Traveling in the same circles and putting out CDs on the same record label, it
was fairly inevitable that we'd meet eventually. The first time was several
years ago, if memory serves me, behind the stage at the annual protest against
the School of the Americas in Columbus, Georgia. I think I successfully
avoided seeming too painfully star-struck. Utah was complaining to me
earnestly about how he didn't know what to do at these protests, didn't feel
like he had good protest material. I think he did just fine, though I can't
recall what he did.
Utah lived in Nevada City, and the last time I was there he came to the
community radio station while I was appearing on a show. This was soon after
Katrina, and I remember singing my song, "New Orleans," and Utah saying
embarrassingly nice things. I was on a little tour with Norman Solomon
speaking and me singing, and we had done an event the night before in town,
which Utah was too tired to attend, if I recall.
Me, Utah, Norman, and my companion, Reiko, went over to a nice breakfast place
after the radio show, talked and ate breakfast. Utah did most of the talking,
and I was pleasantly surprised to find that his use of mysterious hobo
colloquialisms and frequent references to obscure historical characters in
twentieth-century American anarchist history was something he did off stage as
well as on.
I've passed near enough to that part of California many times since then.

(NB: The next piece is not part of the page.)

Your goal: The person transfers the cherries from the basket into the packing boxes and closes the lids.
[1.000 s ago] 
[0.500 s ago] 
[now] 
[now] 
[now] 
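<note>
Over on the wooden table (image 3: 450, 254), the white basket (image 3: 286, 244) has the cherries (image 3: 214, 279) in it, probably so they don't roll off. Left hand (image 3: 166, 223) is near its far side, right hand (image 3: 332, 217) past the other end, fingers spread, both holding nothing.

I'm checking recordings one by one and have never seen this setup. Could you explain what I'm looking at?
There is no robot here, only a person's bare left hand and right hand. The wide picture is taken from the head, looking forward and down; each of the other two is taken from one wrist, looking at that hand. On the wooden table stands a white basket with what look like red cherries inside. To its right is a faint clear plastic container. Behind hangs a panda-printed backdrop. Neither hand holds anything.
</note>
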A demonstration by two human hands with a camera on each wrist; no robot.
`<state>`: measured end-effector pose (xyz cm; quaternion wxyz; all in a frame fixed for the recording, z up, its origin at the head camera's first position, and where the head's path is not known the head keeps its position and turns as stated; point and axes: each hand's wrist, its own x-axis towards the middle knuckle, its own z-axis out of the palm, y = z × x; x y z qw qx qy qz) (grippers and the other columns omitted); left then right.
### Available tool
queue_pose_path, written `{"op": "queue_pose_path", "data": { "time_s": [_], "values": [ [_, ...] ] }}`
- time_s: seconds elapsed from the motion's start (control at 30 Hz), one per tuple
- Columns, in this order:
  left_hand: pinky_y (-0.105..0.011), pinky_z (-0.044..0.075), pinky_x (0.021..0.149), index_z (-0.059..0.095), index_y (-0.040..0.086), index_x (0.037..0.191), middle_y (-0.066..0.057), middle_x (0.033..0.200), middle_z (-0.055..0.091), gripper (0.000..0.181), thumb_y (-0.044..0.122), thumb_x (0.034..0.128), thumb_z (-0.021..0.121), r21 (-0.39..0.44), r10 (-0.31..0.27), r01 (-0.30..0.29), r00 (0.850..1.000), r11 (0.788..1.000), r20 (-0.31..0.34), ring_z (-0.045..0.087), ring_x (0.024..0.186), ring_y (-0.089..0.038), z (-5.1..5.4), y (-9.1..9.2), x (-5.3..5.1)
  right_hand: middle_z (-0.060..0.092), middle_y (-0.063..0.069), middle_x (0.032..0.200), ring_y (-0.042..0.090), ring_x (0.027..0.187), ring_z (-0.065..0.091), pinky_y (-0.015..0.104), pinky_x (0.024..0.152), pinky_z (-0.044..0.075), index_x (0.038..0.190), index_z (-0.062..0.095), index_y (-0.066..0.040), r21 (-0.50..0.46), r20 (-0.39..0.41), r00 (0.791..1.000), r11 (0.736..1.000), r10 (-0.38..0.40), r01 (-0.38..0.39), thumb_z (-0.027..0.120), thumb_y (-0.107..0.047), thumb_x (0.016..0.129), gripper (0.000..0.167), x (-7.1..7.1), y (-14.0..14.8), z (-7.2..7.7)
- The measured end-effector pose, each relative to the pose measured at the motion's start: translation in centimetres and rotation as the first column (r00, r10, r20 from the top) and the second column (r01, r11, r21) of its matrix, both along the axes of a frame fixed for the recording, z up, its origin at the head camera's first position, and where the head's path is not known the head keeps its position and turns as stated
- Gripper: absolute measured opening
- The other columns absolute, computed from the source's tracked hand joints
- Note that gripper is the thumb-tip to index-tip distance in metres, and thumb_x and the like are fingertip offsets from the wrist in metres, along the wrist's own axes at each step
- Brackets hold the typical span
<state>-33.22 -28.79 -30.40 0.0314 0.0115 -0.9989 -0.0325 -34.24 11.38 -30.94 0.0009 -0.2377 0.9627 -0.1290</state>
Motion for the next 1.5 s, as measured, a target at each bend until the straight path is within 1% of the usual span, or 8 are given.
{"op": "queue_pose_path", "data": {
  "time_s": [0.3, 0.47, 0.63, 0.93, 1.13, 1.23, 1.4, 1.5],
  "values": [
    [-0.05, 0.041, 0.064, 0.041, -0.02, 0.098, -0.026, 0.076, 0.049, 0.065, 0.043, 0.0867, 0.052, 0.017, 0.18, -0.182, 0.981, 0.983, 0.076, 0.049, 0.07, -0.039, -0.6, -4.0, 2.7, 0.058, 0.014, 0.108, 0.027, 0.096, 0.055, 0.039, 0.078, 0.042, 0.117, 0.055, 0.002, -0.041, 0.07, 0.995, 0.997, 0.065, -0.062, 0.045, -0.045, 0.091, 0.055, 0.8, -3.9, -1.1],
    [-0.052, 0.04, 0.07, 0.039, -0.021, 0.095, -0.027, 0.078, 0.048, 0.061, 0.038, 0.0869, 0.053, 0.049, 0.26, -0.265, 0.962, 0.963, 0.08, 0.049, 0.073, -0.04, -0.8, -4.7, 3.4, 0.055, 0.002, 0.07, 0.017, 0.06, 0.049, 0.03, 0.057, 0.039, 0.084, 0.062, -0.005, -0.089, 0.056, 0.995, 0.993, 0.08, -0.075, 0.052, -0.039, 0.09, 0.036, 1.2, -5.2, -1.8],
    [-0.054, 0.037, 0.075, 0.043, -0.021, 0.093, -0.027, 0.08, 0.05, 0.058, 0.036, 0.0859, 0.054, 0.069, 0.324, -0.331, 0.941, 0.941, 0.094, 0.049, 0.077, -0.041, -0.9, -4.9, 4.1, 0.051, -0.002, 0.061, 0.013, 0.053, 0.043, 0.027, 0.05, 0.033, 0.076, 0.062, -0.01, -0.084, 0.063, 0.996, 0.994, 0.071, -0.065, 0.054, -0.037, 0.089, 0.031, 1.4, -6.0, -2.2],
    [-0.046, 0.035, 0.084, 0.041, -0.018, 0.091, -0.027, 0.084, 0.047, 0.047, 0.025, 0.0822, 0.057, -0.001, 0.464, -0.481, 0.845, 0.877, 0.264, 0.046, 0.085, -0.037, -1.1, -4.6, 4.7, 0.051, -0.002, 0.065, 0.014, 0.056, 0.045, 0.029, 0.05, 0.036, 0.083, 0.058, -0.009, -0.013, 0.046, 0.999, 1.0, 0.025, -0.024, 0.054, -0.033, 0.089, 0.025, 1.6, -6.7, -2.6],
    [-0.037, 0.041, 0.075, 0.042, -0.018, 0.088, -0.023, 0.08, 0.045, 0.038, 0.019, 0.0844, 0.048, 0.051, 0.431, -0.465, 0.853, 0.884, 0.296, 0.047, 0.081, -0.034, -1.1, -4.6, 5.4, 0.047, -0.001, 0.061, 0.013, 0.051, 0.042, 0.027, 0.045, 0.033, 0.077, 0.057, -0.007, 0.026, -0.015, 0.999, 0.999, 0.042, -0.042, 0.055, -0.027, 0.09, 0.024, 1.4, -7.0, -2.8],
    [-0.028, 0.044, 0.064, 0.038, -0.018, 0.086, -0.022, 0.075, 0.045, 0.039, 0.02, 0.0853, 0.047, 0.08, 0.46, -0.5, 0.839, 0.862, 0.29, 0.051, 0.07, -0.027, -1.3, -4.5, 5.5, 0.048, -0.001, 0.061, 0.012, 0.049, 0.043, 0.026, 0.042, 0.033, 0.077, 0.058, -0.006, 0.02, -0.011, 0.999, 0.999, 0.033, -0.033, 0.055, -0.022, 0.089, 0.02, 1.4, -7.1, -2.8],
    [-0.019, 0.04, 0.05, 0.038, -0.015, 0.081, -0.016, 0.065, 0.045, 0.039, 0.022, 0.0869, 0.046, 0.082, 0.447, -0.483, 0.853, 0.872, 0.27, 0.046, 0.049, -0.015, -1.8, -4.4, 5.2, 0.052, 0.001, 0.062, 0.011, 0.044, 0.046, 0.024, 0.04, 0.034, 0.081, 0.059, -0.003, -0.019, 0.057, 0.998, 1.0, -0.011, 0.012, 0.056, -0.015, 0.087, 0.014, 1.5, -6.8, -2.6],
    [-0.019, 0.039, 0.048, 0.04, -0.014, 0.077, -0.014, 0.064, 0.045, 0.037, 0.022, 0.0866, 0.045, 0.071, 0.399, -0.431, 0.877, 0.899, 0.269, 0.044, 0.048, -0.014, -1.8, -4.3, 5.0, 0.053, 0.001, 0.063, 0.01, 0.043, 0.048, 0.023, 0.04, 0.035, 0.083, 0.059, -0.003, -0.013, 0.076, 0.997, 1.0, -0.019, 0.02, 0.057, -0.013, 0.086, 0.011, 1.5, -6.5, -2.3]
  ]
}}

Called once when I was nearby and he was out of town, doing a show in Boston.
Otherwise I just thought about calling and dropping by, but didn't take the
time. Life was happening, and taking a day or two off in Nevada City was
always something that I never quite seemed to find the time for. Always
figured next time I'll have more time, I'll call him then. It had been
thirteen years since he found out about his heart problems, and he hadn't
kicked the bucket yet... Of course, now I wish I had taken the time when I had
the chance, and I'm sure there are many other people who feel the same way.

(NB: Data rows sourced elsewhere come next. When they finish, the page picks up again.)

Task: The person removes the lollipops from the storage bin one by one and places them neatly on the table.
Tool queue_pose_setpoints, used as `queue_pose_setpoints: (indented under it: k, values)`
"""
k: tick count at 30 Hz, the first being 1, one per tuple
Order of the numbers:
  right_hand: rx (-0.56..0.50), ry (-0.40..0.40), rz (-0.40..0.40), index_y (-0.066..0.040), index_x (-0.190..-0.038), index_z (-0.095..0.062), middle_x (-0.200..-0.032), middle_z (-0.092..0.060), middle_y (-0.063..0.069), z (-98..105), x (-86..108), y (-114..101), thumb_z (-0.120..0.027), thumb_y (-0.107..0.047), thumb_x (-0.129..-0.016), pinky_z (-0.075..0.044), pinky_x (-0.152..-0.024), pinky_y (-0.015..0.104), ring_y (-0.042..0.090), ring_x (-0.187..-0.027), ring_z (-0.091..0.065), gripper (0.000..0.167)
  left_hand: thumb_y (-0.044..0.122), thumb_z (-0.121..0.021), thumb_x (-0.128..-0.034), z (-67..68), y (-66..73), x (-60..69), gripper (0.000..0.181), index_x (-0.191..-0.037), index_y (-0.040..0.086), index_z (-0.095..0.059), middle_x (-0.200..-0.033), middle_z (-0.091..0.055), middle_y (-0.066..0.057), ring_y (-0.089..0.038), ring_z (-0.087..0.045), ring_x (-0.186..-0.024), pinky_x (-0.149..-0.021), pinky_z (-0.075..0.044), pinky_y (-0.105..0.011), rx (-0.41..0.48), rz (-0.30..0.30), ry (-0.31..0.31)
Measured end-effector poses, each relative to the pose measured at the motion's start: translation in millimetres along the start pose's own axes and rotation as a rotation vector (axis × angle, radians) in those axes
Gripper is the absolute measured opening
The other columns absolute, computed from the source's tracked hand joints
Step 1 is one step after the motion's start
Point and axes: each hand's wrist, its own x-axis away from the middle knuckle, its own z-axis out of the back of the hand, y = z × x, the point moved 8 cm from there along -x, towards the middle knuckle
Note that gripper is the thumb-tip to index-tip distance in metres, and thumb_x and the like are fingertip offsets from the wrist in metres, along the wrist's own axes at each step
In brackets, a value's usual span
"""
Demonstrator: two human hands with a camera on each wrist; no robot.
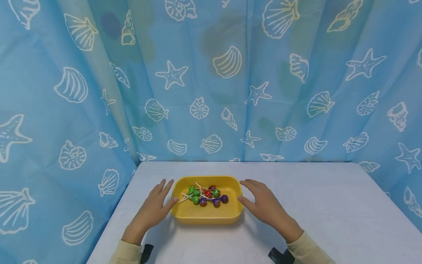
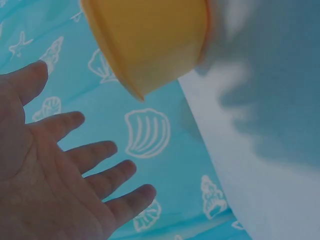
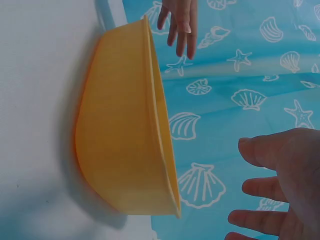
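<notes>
My L hand (image 1: 154, 209) and R hand (image 1: 266, 204) are released, holding nothing, just beside the yellow rounded-rectangular plastic tub (image 1: 207, 220). In tub: green, red & purple wrapped ball lollipops (image 1: 208, 194). Under tub: white table (image 1: 329, 209). If I lift unevenly, tub could tilt & lollipops prob. slide.

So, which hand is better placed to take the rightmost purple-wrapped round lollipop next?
Probably the right hand: it is nearer that purple-wrapped lollipop. The left hand is across the yellow rounded rectangular tray, nearer the green-wrapped lollipops.
</notes>
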Motion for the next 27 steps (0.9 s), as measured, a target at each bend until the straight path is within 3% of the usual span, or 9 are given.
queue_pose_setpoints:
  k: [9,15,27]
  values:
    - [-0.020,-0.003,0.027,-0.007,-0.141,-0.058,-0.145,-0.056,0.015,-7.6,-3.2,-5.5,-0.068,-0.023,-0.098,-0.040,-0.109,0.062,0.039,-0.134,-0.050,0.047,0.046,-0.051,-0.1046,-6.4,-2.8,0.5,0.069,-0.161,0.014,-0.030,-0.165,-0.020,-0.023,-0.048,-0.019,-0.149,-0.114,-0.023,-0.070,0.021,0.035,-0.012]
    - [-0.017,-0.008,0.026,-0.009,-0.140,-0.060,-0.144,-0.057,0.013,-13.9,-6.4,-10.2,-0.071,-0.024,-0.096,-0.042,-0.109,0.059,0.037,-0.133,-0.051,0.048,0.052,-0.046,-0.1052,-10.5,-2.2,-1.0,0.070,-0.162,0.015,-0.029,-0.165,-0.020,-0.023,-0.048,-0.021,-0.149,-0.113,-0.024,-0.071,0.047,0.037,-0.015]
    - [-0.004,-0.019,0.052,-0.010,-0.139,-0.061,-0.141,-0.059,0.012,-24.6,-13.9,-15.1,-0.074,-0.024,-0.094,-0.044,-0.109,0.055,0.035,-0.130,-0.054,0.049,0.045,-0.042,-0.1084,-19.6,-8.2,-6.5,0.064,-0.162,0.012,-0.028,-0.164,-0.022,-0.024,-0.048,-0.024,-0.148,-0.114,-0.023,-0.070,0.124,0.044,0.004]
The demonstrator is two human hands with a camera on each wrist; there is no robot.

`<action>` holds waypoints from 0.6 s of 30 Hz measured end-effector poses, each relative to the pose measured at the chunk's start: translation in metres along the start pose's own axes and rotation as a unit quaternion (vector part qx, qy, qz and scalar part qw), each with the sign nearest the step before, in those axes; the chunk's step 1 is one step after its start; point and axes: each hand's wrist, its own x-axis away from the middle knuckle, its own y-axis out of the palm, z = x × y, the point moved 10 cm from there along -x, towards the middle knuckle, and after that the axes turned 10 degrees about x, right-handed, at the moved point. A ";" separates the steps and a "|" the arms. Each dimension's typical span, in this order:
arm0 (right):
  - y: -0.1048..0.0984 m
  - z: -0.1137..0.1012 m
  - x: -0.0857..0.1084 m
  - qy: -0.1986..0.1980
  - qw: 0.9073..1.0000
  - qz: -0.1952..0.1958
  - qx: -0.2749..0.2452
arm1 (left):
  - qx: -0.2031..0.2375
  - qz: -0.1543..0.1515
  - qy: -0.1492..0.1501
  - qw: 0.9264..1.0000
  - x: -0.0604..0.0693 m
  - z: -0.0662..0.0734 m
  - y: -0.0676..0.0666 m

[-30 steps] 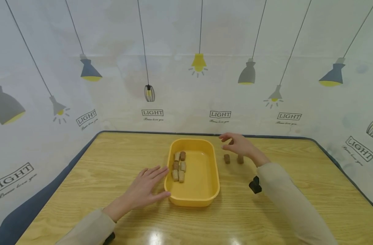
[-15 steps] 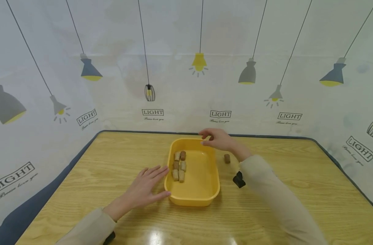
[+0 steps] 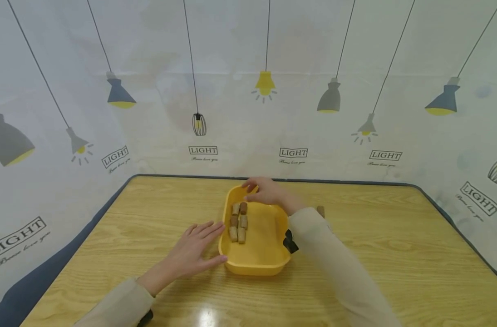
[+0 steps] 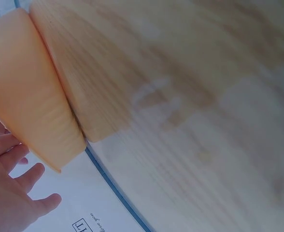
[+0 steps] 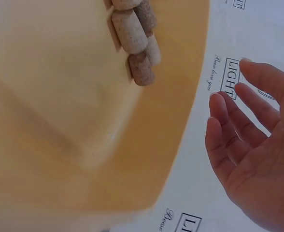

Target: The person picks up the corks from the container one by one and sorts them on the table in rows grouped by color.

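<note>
Several wine corks (image 3: 234, 221), some pale and some brown, stand in two columns along the left side inside a yellow plastic tray (image 3: 254, 270). My right hand (image 3: 266, 190) hovers above the far end of the tray, close to the farthest corks. In the right wrist view its fingers (image 5: 221, 108) are loosely bent and hold nothing. My left hand (image 3: 193, 250) lies spread at the tray's left rim, fingertips at its wall; the left wrist view shows its fingers beside the tray wall (image 4: 31, 92). A cork (image 3: 321, 211) sits on the table past my right sleeve.
The wooden table (image 3: 158, 200) reaches back to a pale wall sheet (image 3: 240, 113) printed with hanging lamps. Its dark edge (image 3: 354, 182) runs along the back and sides. My right sleeve (image 3: 338, 259) crosses over the tray's right rim.
My right hand has moved left from beside the tray to above its far end. The nearer table cork is now hidden behind the sleeve. My left hand and the corks in the tray stay put.
</note>
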 end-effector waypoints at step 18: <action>0.044 0.030 -0.011 0.110 0.993 0.012 -0.043 | 0.004 0.020 0.015 1.000 0.000 0.001 -0.002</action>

In any case, for those of us who knew his music, whether from recordings or
concerts, for those of us who knew Utah from his stories on or off the stage,
whether we knew him as that human bridge to the radical labor movement of
yesterday, or as the voice of the modern-day hobos, or as that funky old guy
that Ani did a couple of CDs with, Utah Phillips will be remembered and
treasured by many.
He was undeniably a sort of musical-political- historical institution in his
own day. He said he was a rumor in his own time. No question, one man's rumor
is another man's legend, but who cares, it's just words anyway.